__Work task__: Return the records exactly, with nothing added.

-------- Data to use --------

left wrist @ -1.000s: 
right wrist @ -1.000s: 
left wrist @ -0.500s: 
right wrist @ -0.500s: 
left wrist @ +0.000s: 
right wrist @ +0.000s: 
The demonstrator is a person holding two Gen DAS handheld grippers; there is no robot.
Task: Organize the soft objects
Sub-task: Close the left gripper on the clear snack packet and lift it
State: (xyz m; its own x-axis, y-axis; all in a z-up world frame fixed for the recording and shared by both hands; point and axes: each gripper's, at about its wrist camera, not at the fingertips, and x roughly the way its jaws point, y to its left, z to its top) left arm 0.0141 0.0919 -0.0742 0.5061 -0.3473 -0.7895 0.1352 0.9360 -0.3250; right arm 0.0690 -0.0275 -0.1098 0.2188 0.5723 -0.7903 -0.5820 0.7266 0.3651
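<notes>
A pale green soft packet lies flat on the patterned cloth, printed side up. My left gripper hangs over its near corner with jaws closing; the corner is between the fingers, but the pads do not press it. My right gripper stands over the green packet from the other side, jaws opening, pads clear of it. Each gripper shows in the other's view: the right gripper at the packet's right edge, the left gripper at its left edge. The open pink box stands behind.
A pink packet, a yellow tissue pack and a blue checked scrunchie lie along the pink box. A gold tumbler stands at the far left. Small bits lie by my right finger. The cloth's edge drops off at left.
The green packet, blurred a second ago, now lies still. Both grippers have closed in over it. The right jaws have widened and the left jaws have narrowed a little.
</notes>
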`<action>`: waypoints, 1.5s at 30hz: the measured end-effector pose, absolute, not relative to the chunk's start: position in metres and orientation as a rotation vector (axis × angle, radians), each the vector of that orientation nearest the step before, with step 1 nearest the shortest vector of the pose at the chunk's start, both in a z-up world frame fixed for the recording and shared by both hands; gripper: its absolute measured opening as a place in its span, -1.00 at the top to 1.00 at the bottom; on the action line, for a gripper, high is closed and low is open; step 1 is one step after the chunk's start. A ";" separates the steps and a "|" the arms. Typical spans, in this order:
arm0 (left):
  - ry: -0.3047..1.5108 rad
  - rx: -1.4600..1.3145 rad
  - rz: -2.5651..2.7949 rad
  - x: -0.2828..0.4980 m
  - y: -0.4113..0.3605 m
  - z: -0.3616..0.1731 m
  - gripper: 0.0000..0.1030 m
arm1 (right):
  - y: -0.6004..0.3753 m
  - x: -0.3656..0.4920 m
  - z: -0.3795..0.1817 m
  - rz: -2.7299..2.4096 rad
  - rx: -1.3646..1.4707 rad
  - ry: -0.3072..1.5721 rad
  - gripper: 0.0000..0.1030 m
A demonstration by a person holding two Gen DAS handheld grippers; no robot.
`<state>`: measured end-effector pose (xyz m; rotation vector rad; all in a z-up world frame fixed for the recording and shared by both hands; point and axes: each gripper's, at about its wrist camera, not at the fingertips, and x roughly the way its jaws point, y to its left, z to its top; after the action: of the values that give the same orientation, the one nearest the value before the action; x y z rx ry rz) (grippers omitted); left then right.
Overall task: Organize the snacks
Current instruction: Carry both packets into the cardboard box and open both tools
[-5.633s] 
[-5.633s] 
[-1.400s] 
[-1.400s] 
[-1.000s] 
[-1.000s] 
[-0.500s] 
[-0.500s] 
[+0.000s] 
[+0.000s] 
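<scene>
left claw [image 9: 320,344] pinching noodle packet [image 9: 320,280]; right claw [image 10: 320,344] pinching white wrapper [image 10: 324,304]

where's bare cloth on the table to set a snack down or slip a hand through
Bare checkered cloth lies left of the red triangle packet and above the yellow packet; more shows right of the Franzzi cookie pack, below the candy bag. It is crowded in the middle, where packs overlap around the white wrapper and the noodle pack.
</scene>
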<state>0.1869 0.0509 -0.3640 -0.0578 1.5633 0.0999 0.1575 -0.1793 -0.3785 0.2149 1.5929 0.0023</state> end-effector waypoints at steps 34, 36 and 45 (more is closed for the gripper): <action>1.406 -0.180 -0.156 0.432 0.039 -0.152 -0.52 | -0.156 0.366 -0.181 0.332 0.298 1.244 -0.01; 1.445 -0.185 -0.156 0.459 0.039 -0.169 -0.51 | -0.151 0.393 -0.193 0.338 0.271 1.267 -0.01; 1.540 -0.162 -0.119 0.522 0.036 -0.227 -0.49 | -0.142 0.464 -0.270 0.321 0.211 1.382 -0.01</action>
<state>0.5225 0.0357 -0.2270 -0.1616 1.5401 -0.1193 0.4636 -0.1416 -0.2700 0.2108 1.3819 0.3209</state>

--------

__Task result__:
left wrist @ -1.000s: 
right wrist @ -1.000s: 
left wrist @ -0.500s: 
right wrist @ -0.500s: 
left wrist @ +0.000s: 
right wrist @ +0.000s: 
The demonstrator is a person holding two Gen DAS handheld grippers; there is no robot.
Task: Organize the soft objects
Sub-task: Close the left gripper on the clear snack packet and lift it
State: (xyz m; its own x-axis, y-axis; all in a z-up world frame fixed for the recording and shared by both hands; point and axes: each gripper's, at about its wrist camera, not at the fingertips, and x roughly the way its jaws point, y to its left, z to its top) left arm 0.0141 0.0919 -0.0742 0.5061 -0.3473 -0.7895 0.1352 0.9360 -0.3250; right arm 0.0690 -0.0275 -0.1098 0.2188 0.5723 -0.7903 -0.5820 0.7266 0.3651
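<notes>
A pale green soft packet lies flat on the patterned cloth, printed side up. My left gripper hangs over its near corner with jaws closing; the corner is between the fingers, but the pads do not press it. My right gripper stands over the green packet from the other side, jaws opening, pads clear of it. Each gripper shows in the other's view: the right gripper at the packet's right edge, the left gripper at its left edge. The open pink box stands behind.
A pink packet, a yellow tissue pack and a blue checked scrunchie lie along the pink box. A gold tumbler stands at the far left. Small bits lie by my right finger. The cloth's edge drops off at left.
The green packet, blurred a second ago, now lies still. Both grippers have closed in over it. The right jaws have widened and the left jaws have narrowed a little.
</notes>
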`<action>`: waypoints, 1.5s at 30hz: the measured end-effector pose, absolute, not relative to the chunk's start: position in metres and orientation as a rotation vector (axis × angle, radians), each the vector of that orientation nearest the step before, with step 1 nearest the shortest vector of the pose at the chunk's start, both in a z-up world frame fixed for the recording and shared by both hands; gripper: its absolute measured opening as a place in its span, -1.00 at the top to 1.00 at the bottom; on the action line, for a gripper, high is closed and low is open; step 1 is one step after the chunk's start. A ";" separates the steps and a "|" the arms. Typical spans, in this order:
arm0 (left):
  - ry: -0.3047..1.5108 rad
  - rx: -1.4600..1.3145 rad
  - rz: -2.5651..2.7949 rad
  - x: -0.2828..0.4980 m
  - y: -0.4113..0.3605 m
  - z: -0.3616..0.1731 m
  - gripper: 0.0000..0.1030 m
arm1 (right):
  - y: -0.6004..0.3753 m
  - x: -0.3656..0.4920 m
  - z: -0.3795..0.1817 m
  - rz: -2.7299..2.4096 rad
  - rx: -1.3646..1.4707 rad
  - ry: -0.3072..1.5721 rad
  - gripper: 0.0000..0.1030 m
A demonstration by a person holding two Gen DAS handheld grippers; no robot.
`<state>`: measured end-effector pose (xyz m; rotation vector rad; all in a z-up world frame fixed for the recording and shared by both hands; point and axes: each gripper's, at about its wrist camera, not at the fingertips, and x roughly the way its jaws point, y to its left, z to its top; after the action: of the values that give the same orientation, the one nearest the value before the action; x y z rx ry rz) (grippers omitted); left then right.
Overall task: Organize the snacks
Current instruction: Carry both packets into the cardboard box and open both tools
[-5.633s] 
[-5.633s] 
[-1.400s] 
[-1.400s] 
[-1.000s] 
[-1.000s] 
[-0.500s] 
[-0.500s] 
[+0.000s] 
[+0.000s] 
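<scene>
left claw [image 9: 320,344] pinching noodle packet [image 9: 320,280]; right claw [image 10: 320,344] pinching white wrapper [image 10: 324,304]

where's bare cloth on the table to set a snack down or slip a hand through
Bare checkered cloth lies left of the red triangle packet and above the yellow packet; more shows right of the Franzzi cookie pack, below the candy bag. It is crowded in the middle, where packs overlap around the white wrapper and the noodle pack.
</scene>
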<state>0.1869 0.0509 -0.3640 -0.0578 1.5633 0.0999 0.1575 -0.1793 -0.3785 0.2149 1.5929 0.0023</state> end-effector waypoints at steps 34, 36 and 45 (more is closed for the gripper): <action>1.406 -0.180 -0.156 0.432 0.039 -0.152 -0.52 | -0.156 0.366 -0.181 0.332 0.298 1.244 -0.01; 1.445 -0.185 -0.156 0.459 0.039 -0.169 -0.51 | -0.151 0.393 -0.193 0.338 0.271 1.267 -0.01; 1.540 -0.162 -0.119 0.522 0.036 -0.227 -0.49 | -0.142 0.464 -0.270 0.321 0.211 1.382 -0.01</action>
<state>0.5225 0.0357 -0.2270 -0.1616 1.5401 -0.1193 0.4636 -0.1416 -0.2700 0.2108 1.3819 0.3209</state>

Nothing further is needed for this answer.